■ **Assignment**
Could the data below please be reproduced word for word, without the pictures?

■ **Recorded data**
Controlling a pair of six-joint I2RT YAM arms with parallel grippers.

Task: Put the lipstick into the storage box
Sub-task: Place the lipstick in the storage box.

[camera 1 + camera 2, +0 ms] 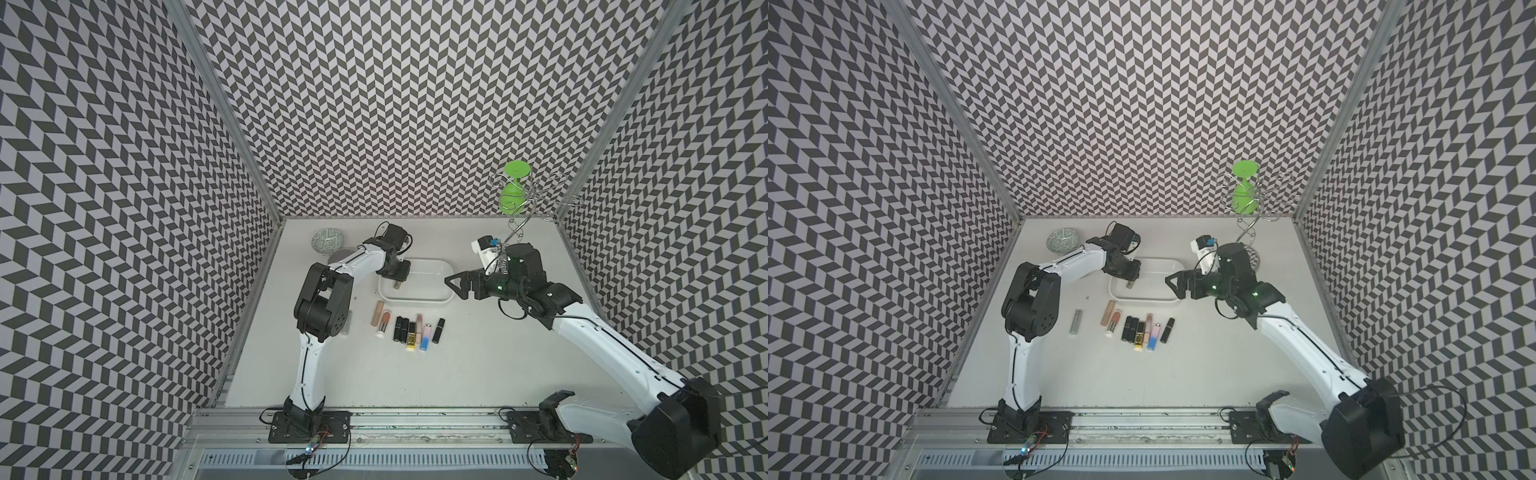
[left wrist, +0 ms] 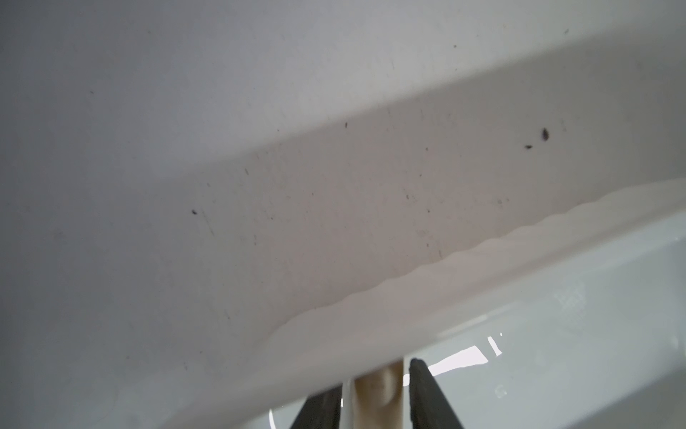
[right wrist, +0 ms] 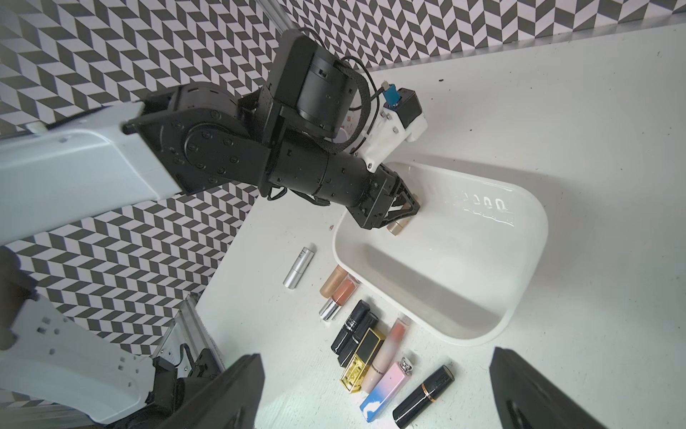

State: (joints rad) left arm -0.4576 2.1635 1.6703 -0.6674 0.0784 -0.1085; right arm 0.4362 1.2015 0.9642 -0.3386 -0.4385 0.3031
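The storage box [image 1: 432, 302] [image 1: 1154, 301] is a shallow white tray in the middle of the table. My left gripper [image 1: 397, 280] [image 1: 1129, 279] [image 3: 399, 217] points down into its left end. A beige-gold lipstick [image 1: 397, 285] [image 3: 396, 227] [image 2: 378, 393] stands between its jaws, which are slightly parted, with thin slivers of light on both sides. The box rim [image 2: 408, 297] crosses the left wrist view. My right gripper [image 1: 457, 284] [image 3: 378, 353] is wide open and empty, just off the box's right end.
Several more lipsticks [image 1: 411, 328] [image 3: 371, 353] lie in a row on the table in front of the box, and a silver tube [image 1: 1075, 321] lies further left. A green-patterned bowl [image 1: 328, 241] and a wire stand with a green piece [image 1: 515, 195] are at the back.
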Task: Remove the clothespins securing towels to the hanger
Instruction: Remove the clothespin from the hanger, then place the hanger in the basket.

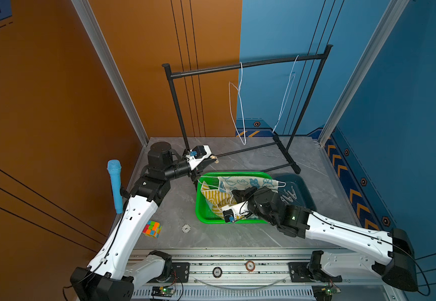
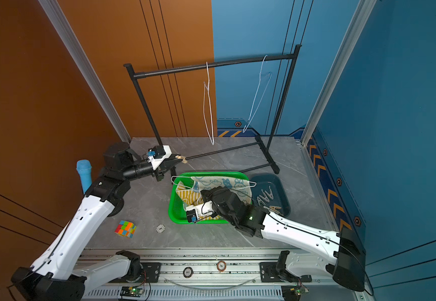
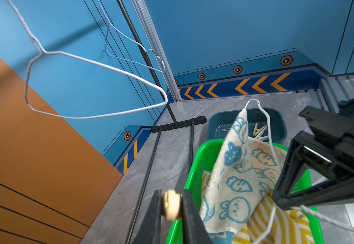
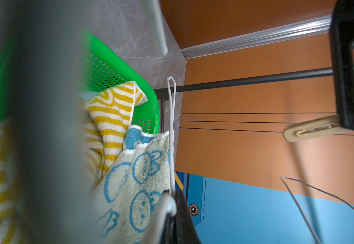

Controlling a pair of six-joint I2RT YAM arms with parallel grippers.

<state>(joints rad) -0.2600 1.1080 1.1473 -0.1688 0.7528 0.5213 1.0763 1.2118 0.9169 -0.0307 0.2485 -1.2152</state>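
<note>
My left gripper (image 1: 211, 159) hangs over the table behind the green basket (image 1: 200, 208), shut on a tan wooden clothespin (image 3: 171, 203) that sticks out past its fingertips. My right gripper (image 4: 171, 211) is down in the basket, shut on the white wire hanger (image 4: 171, 118) that carries the cream bunny towel (image 1: 233, 182). The yellow striped towel (image 1: 211, 196) lies crumpled beneath it. More clothespins (image 1: 288, 196) lie in the dark blue tray (image 1: 301, 182) to the basket's right.
The black rack (image 1: 245, 65) stands at the back with two bare wire hangers (image 1: 240, 104) (image 1: 287, 93) on its bar. A Rubik's cube (image 1: 152, 229), a white round token (image 1: 186, 228) and an upright blue microphone (image 1: 115, 185) are at the left front.
</note>
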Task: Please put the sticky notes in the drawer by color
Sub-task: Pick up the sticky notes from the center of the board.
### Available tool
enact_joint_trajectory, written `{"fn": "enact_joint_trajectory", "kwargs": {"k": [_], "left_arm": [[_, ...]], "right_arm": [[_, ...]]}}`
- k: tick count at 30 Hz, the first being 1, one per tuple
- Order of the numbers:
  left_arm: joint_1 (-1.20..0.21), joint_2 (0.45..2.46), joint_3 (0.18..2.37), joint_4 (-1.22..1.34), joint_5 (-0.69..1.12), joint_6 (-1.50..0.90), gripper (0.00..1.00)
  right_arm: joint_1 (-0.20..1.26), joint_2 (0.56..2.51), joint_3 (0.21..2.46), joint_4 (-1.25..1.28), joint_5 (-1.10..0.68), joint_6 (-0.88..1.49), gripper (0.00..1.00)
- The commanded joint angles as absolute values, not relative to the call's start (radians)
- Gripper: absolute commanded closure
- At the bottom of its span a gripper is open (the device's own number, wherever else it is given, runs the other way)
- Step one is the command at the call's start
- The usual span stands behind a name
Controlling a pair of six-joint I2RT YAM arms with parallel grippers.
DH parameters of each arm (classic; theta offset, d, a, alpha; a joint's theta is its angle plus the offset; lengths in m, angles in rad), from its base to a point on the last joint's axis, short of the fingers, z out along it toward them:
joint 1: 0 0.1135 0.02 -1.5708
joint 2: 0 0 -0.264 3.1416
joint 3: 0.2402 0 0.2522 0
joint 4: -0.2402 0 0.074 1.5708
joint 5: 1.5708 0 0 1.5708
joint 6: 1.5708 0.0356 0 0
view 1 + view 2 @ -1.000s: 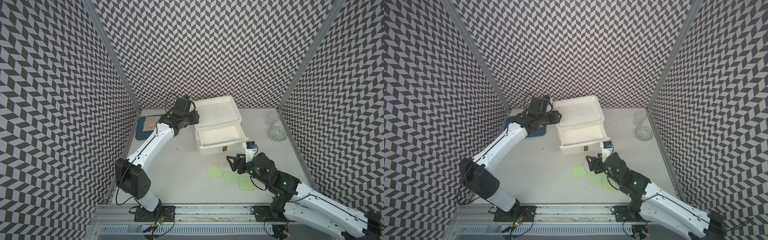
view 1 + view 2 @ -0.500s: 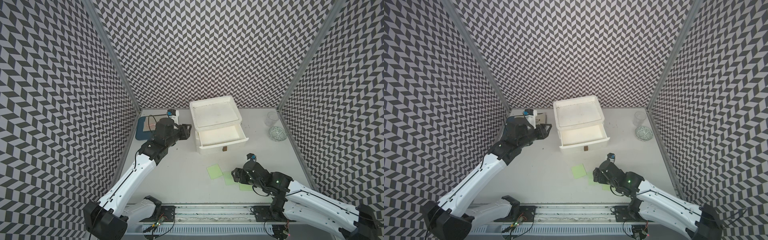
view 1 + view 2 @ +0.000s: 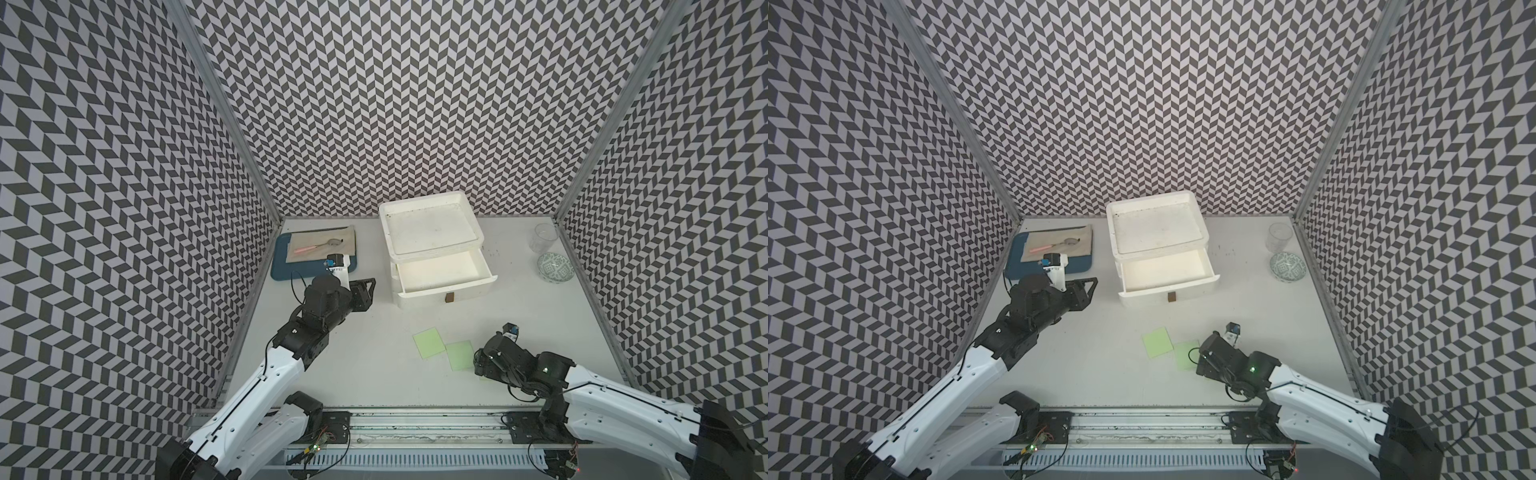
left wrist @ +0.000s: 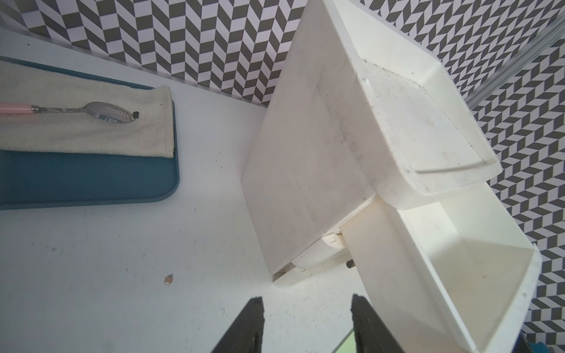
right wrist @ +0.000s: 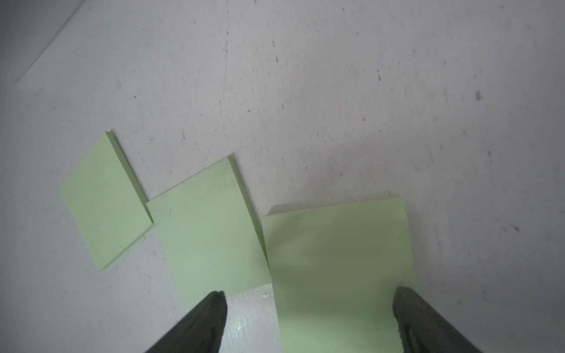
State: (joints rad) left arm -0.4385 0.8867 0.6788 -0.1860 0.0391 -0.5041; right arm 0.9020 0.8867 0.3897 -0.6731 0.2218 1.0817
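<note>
three green sticky notes (image 5: 208, 232) lie flat, edges meeting, on open table (image 3: 365, 357) at the drawer's (image 3: 444, 289) 6 o'clock. right gripper (image 5: 308, 296) jaws spread wide over the nearest note. left gripper (image 4: 305, 301) jaws parted, nothing between, at the drawer's 8 o'clock. in both top views the right arm (image 3: 582, 386) hides the third note.

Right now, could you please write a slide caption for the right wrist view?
Open right pincer poised over the nearest of three green sticky notes on the white table.

In both top views, the right gripper (image 5: 308, 293) is covering most of one green sticky note (image 5: 336, 259). In the left wrist view, the picture's edge is cutting off the blue tray (image 4: 91, 180) and the pink end of the spoon (image 4: 107, 111).
</note>
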Motion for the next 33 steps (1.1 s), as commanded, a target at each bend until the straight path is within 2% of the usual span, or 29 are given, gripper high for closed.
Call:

■ **Reply to the task**
Controlling a pair of six-joint I2RT YAM arms with parallel grippers.

Task: Put the lipstick into the storage box
Sub-task: Place the lipstick in the storage box.

[camera 1 + camera 2, +0 ms] 
[left wrist, +0 ms] 
[right wrist, +0 ms] 

State: (joints rad) left arm -0.4576 2.1635 1.6703 -0.6674 0.0784 -0.1085; right arm 0.4362 1.2015 0.9642 -0.3386 -0.4385 0.3031
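The storage box [image 1: 432, 302] [image 1: 1154, 301] is a shallow white tray in the middle of the table. My left gripper [image 1: 397, 280] [image 1: 1129, 279] [image 3: 399, 217] points down into its left end. A beige-gold lipstick [image 1: 397, 285] [image 3: 396, 227] [image 2: 378, 393] stands between its jaws, which are slightly parted, with thin slivers of light on both sides. The box rim [image 2: 408, 297] crosses the left wrist view. My right gripper [image 1: 457, 284] [image 3: 378, 353] is wide open and empty, just off the box's right end.
Several more lipsticks [image 1: 411, 328] [image 3: 371, 353] lie in a row on the table in front of the box, and a silver tube [image 1: 1075, 321] lies further left. A green-patterned bowl [image 1: 328, 241] and a wire stand with a green piece [image 1: 515, 195] are at the back.
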Task: Remove the clothespins securing towels to the hanger
Instruction: Remove the clothespin from the hanger, then place the hanger in the basket.


Controlling a pair of six-joint I2RT YAM arms with parallel grippers.

<state>(joints rad) -0.2600 1.1080 1.1473 -0.1688 0.7528 0.5213 1.0763 1.2118 0.9169 -0.0307 0.2485 -1.2152</state>
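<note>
My left gripper (image 1: 211, 159) hangs over the table behind the green basket (image 1: 200, 208), shut on a tan wooden clothespin (image 3: 171, 203) that sticks out past its fingertips. My right gripper (image 4: 171, 211) is down in the basket, shut on the white wire hanger (image 4: 171, 118) that carries the cream bunny towel (image 1: 233, 182). The yellow striped towel (image 1: 211, 196) lies crumpled beneath it. More clothespins (image 1: 288, 196) lie in the dark blue tray (image 1: 301, 182) to the basket's right.
The black rack (image 1: 245, 65) stands at the back with two bare wire hangers (image 1: 240, 104) (image 1: 287, 93) on its bar. A Rubik's cube (image 1: 152, 229), a white round token (image 1: 186, 228) and an upright blue microphone (image 1: 115, 185) are at the left front.
</note>
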Task: Please put the sticky notes in the drawer by color
Sub-task: Pick up the sticky notes from the center of the board.
### Available tool
enact_joint_trajectory, written `{"fn": "enact_joint_trajectory", "kwargs": {"k": [_], "left_arm": [[_, ...]], "right_arm": [[_, ...]]}}`
- k: tick count at 30 Hz, the first being 1, one per tuple
- Order of the numbers:
  left_arm: joint_1 (-1.20..0.21), joint_2 (0.45..2.46), joint_3 (0.18..2.37), joint_4 (-1.22..1.34), joint_5 (-0.69..1.12), joint_6 (-1.50..0.90), gripper (0.00..1.00)
  right_arm: joint_1 (-0.20..1.26), joint_2 (0.56..2.51), joint_3 (0.21..2.46), joint_4 (-1.25..1.28), joint_5 (-1.10..0.68), joint_6 (-0.88..1.49), gripper (0.00..1.00)
- The commanded joint angles as absolute values, not relative to the call's start (radians)
- Gripper: absolute commanded closure
- At the bottom of its span a gripper is open (the device's own number, wherever else it is given, runs the other way)
- Step one is the command at the call's start
- The usual span stands behind a name
Controlling a pair of six-joint I2RT YAM arms with parallel grippers.
DH parameters of each arm (classic; theta offset, d, a, alpha; a joint's theta is its angle plus the offset; lengths in m, angles in rad), from its base to a point on the last joint's axis, short of the fingers, z out along it toward them:
joint 1: 0 0.1135 0.02 -1.5708
joint 2: 0 0 -0.264 3.1416
joint 3: 0.2402 0 0.2522 0
joint 4: -0.2402 0 0.074 1.5708
joint 5: 1.5708 0 0 1.5708
joint 6: 1.5708 0.0356 0 0
view 1 + view 2 @ -1.000s: 
view 1 + view 2 @ -0.500s: 
view 1 + view 2 @ +0.000s: 
left wrist @ +0.000s: 
right wrist @ +0.000s: 
State: (joints rad) left arm -0.4385 0.8867 0.6788 -0.1860 0.0391 -0.5041; right arm 0.9020 0.8867 0.3897 -0.6731 0.2218 1.0817
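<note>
three green sticky notes (image 5: 208, 232) lie flat, edges meeting, on open table (image 3: 365, 357) at the drawer's (image 3: 444, 289) 6 o'clock. right gripper (image 5: 308, 296) jaws spread wide over the nearest note. left gripper (image 4: 305, 301) jaws parted, nothing between, at the drawer's 8 o'clock. in both top views the right arm (image 3: 582, 386) hides the third note.

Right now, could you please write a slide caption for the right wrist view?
Open right pincer poised over the nearest of three green sticky notes on the white table.

In both top views, the right gripper (image 5: 308, 293) is covering most of one green sticky note (image 5: 336, 259). In the left wrist view, the picture's edge is cutting off the blue tray (image 4: 91, 180) and the pink end of the spoon (image 4: 107, 111).
</note>
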Motion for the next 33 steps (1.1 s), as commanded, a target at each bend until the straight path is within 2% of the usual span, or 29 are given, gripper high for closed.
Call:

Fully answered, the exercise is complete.